:: EXERCISE DESCRIPTION ::
Please return exactly the lines below that run from the line with "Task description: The" through the end of the listing, both included, but not the pictures.

:: SOURCE MATERIAL ::
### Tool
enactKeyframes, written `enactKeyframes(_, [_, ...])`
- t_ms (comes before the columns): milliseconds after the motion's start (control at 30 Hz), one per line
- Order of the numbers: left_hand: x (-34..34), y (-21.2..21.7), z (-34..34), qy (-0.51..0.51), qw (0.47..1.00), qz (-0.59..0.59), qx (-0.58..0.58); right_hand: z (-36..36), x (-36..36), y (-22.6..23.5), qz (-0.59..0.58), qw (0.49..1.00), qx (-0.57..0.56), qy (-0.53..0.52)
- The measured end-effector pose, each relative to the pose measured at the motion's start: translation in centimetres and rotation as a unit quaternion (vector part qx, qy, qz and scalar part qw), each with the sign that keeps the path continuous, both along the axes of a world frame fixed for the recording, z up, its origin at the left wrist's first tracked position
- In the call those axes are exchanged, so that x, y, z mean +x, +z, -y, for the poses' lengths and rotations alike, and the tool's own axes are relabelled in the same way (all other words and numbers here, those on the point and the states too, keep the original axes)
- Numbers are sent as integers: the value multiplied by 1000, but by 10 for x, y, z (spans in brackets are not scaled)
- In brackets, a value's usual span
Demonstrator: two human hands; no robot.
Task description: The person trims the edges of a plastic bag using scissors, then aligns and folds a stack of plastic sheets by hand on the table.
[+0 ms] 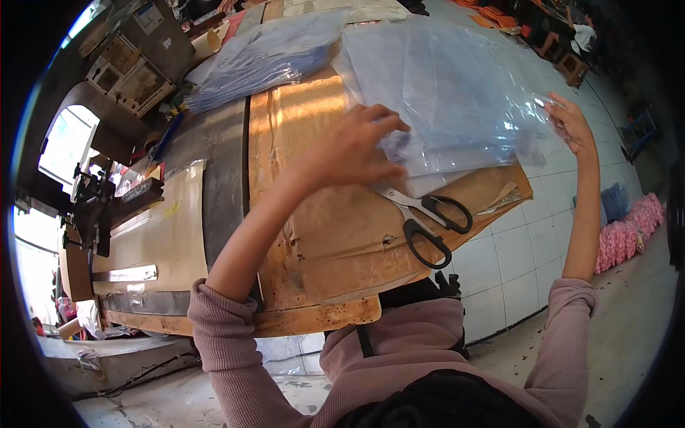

:: PROBLEM SOLUTION ::
Task description: The person trims the edges of a plastic bag using scissors, then aligns and folds a stack of plastic sheets by hand on the table.
[+0 ms] 

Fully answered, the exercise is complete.